Distribusi Evapotranspirasi pada jenis Penutup Lahan

di Medan dengan Penginderaan Jauh dan

Sistem Informasi Geografi

 

SPATIAL DISTRIBUTION OF EVAPOTRANSPIRATION ON

THE LAND COVER TYPE IN MEDAN WITH REMOTE SENSING AND

GEOGRAPHYC INFORMATION SYSTEM

 

 

Laras Tursilowati
Bidang Aplikasi Klimatologi & Lingkungan, Pusfatsatklim, LAPAN
Jalan Junjunan 133 Bandung
Email: laras@bdg.lapan.go.id; laras_lapan@yahoo.com

 

Abstrak: Monitoring Evapotranspirasi potensial (ETP) mempunyai implikasi penting pada model iklim regional dan global, sebagaimana dalam pengetahuan tentang siklus hidrologi dan perkiraan tekanan lingkungan yang mempengaruhi hutan dan ekosistem pertanian. Pada waktu sekarang Remote Sensing dan Sistem Informasi Geografis (SIG) merupakan teknik yang paling penting dalam komunitas saintifik untuk menghitung ETP pada skala global dan regional dengan mudah. Pada penelitian ini dikemukakan hasil perhitungan evapotranspirasi potensial pada skala regional (Medan, Sumatera Utara) dengan 2 citra satelit Landsat TM (1998) dan ETM (2003) untuk membandingkan keadaan ETP pada masa lalu dan sekarang. Untuk mengetahui hubungan pola distribusi ETP dengan jenis penutup lahan maka dilakukan juga klasifikasi jenis penutup lahan dari satelit Landsat. Metodologi yang digunakan adalah dengan menghitung neraca energi permukaan, suhu permukaan, dan suhu udara dari data satelit Landsat TM/ETM. Hasil penelitian menunjukkan bahwa pada tahun 1989 masih ada nilai ETP yang tinggi (diatas 8 mm), tetapi pada tahun 2003 tidak ditemui lagi di wilayah Medan, karena telah terjadi perubahan penggunaan lahan yang  didominasi oleh pemukiman, dan wilayah bervegetasi seperti hutan maupun perkebunan dan lahan berair. Hal ini ditunjukkan dengan dominasi harga ETP rendah (<3 mm) di wilayah pemukiman, industri, lahan terbuka, ETP antara 3-6 mm di wilayah persawahan dan lahan berair.

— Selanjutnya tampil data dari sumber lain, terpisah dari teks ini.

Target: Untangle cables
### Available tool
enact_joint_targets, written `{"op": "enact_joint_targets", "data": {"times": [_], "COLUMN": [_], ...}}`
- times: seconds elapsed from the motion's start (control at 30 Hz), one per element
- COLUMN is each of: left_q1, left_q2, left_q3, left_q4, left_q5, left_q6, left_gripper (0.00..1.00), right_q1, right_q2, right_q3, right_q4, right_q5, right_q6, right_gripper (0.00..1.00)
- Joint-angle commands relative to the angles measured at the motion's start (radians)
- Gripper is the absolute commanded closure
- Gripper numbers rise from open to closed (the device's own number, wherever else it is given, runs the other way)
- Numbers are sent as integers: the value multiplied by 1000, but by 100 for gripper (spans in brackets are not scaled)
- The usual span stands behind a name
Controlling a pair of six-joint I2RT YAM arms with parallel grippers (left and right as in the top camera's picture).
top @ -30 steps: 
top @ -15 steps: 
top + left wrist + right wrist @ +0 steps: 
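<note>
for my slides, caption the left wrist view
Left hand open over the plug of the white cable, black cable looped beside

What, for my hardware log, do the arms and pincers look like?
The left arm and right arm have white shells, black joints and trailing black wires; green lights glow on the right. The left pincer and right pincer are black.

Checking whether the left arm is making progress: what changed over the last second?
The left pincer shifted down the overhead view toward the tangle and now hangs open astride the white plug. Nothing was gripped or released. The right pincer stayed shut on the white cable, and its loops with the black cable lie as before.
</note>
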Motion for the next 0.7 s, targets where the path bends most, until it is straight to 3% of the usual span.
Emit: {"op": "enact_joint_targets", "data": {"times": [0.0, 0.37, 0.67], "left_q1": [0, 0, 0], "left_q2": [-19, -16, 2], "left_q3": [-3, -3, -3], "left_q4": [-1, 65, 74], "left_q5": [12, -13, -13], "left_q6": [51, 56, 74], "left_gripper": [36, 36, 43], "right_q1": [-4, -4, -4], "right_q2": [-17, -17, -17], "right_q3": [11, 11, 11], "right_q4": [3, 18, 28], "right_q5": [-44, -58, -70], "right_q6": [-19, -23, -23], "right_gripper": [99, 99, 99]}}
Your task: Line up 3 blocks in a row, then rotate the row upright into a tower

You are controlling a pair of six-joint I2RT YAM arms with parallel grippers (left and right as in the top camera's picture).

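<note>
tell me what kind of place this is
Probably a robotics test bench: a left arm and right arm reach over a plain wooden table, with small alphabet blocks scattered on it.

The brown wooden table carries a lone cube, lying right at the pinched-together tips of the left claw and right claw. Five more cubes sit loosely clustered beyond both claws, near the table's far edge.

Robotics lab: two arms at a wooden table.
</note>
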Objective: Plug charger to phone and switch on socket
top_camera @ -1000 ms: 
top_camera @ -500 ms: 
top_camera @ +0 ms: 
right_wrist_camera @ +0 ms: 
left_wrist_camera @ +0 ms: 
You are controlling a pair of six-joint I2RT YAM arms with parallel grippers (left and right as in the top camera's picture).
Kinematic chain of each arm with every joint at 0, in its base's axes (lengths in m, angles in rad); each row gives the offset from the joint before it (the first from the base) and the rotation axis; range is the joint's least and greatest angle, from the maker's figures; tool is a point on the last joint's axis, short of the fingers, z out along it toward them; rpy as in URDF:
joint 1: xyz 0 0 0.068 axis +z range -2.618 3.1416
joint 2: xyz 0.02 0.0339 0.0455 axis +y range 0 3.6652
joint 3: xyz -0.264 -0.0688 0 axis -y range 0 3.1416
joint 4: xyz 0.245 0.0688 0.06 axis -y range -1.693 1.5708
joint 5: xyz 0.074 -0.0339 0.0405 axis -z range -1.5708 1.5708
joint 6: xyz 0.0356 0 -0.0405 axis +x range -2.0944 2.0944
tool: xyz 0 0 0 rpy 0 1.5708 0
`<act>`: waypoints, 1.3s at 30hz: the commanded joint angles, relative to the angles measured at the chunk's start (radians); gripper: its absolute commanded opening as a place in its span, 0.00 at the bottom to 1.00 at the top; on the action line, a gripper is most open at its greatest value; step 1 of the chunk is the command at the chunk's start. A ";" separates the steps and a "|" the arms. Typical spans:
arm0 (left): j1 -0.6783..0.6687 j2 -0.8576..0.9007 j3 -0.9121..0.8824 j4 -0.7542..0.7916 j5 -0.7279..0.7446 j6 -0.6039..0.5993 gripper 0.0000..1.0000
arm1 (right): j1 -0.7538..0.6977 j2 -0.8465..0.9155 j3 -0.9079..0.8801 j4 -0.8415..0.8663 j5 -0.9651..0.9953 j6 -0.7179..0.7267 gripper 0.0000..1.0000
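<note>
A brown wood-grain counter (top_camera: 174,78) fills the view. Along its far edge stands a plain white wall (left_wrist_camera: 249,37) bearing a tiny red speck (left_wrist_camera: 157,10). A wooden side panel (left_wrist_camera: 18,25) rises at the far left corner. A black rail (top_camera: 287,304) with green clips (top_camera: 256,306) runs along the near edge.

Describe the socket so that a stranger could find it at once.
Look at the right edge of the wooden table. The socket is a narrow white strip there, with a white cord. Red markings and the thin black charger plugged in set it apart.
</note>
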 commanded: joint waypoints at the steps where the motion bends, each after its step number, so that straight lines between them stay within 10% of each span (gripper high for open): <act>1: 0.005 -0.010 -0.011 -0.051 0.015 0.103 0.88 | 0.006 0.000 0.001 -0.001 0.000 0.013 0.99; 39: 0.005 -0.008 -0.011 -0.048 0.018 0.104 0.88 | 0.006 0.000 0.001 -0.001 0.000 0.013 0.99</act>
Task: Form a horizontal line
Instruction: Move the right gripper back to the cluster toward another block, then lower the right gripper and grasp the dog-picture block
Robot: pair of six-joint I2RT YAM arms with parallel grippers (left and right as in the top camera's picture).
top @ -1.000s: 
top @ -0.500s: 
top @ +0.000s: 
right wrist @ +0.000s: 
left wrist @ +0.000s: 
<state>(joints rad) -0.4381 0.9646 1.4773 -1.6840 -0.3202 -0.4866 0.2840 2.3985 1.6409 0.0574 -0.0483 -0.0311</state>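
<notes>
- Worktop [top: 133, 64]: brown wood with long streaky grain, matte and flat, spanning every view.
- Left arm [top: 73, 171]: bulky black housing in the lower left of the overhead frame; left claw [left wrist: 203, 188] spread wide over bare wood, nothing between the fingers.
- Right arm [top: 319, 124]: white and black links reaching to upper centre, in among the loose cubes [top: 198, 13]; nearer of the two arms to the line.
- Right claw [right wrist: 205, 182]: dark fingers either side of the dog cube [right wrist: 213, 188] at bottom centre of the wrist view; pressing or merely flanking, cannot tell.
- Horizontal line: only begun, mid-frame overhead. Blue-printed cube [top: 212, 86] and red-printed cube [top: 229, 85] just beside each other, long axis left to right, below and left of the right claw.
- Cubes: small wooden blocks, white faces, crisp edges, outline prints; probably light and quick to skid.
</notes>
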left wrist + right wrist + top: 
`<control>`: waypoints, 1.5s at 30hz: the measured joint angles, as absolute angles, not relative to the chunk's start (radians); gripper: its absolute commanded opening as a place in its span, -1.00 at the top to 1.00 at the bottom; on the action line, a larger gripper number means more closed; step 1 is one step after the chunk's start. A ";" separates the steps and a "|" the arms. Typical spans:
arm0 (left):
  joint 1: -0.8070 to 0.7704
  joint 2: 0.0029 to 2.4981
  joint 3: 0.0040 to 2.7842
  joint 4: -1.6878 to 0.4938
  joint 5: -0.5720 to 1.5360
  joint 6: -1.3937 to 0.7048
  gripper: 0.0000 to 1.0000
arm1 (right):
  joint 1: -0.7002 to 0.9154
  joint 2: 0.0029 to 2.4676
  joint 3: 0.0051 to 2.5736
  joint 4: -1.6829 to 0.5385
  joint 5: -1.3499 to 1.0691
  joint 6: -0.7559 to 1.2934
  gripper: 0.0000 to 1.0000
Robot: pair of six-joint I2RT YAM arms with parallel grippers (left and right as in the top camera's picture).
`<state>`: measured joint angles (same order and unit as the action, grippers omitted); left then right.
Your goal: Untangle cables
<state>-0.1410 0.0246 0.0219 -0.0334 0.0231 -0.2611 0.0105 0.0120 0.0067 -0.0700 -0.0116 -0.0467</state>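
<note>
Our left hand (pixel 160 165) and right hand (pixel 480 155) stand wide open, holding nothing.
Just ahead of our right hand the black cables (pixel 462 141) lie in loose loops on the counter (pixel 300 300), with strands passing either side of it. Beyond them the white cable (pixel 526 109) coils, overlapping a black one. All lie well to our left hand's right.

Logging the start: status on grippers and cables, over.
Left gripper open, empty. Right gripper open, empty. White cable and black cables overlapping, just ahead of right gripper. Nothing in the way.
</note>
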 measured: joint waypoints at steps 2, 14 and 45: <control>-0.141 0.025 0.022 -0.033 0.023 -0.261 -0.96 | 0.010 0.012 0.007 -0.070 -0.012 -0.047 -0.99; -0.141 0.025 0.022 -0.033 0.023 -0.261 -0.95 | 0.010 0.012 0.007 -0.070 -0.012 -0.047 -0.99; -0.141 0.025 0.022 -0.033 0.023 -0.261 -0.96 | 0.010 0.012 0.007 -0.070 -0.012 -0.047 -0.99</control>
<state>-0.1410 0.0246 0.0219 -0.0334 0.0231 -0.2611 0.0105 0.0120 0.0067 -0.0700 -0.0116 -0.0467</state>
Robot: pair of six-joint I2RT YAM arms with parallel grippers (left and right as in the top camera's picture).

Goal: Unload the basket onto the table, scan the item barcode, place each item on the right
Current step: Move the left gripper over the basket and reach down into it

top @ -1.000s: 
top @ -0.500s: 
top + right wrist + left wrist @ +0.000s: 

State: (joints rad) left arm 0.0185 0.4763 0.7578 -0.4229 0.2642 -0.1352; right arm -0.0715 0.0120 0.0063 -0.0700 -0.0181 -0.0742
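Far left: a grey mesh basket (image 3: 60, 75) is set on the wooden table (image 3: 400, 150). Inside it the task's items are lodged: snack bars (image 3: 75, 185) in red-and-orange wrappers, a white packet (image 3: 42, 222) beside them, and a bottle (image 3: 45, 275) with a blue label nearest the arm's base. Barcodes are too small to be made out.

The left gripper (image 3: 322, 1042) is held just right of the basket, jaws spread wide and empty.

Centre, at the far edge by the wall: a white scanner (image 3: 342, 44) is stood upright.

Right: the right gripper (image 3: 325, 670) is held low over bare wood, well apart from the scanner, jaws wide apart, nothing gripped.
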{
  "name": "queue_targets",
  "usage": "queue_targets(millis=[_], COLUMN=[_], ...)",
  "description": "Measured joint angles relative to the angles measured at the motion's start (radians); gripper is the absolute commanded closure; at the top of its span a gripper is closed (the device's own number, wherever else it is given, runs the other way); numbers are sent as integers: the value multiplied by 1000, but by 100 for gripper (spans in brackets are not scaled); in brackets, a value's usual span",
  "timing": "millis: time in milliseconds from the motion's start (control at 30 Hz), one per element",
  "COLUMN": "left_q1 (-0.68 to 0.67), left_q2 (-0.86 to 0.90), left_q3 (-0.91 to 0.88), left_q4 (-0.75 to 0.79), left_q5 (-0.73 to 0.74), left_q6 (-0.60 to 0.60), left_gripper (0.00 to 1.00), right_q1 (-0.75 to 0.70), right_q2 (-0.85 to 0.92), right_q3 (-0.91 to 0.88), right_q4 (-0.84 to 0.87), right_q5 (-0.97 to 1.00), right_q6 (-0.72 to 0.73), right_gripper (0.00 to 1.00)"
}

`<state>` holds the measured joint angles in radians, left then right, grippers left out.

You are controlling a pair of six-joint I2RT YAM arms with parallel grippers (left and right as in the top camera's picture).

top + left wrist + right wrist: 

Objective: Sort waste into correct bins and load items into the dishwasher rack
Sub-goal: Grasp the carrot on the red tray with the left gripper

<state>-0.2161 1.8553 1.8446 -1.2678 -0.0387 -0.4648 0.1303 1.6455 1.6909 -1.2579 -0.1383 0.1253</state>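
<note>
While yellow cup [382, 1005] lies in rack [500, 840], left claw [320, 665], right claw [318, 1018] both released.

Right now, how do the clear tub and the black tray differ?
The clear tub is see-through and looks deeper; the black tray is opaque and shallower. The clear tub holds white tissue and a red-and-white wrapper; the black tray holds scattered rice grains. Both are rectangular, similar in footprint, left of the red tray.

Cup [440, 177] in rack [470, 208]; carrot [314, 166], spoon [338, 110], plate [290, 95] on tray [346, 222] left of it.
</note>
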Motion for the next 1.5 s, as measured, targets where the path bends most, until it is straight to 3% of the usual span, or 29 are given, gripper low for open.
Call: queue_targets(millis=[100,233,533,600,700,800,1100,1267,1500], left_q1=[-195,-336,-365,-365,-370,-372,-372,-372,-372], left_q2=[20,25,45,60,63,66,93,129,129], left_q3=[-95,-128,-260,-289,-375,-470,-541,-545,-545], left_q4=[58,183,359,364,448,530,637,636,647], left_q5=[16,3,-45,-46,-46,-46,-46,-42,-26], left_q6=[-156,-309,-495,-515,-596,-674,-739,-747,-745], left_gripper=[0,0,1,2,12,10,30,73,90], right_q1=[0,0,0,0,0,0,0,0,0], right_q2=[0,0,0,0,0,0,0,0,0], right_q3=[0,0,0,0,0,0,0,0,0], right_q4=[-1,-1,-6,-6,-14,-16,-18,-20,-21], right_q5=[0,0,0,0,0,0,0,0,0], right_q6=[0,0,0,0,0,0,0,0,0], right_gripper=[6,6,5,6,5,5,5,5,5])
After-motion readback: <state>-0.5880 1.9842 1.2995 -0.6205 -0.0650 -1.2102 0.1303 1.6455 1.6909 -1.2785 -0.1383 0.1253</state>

Kata kunci: Evapotranspirasi, Remote Sensing, GIS, Penutup lahan, dan Landsat.

 

Abstract: Potential Evapotranspiration (ETP) monitoring has important implications in regional and global climate modeling, this way in hydrology cycle and prediction of environment stress that impact to forest and agriculture ecosystem. Now the Remote Sensing and Geographic Information System are most important technical in scientific community for Potential Evapotranspiration estimation in regional scale (Medan, North Sumatera) with 2 images of Landsat satellite TM (1998) and ETM (2003) to compare ETP in the past period and now. To detect relationship ETP distribution pattern and land cover type then we must classify land cover type from Landsat satellite. Methodology that we used is estimate the surface energy balance, surface temperature, and air temperature from Landsat satellite data TM/ETM. The result of research shows that in 1998 still have ETP with high value (highest values is 7.6 mm), but in 2003 this value is loss in Medan (the highest values is 5.5 mm). This case  because of  already happened the changes of land use that dominated by residence and industry, then vegetation area likes forest, plantation and water area decrease. This manner was showed by domination of low ETP (< 3 mm) in residence area, industry, open land, ETP between 3-6 mm in paddy field and water. The driest area with values of low ETP 0.3 - 1 mm in 1989 only 216 ha, while in 2003 is 10560 ha. Otherwise area with high ETP that show wet area and wet vegetation (more than 5 mm) in 1989 is 10,940 ha, but in 2003 only 554 ha.

Keywords: Evapotranspiration, Remote Sensing, GIS, Land Cover,and  Landsat.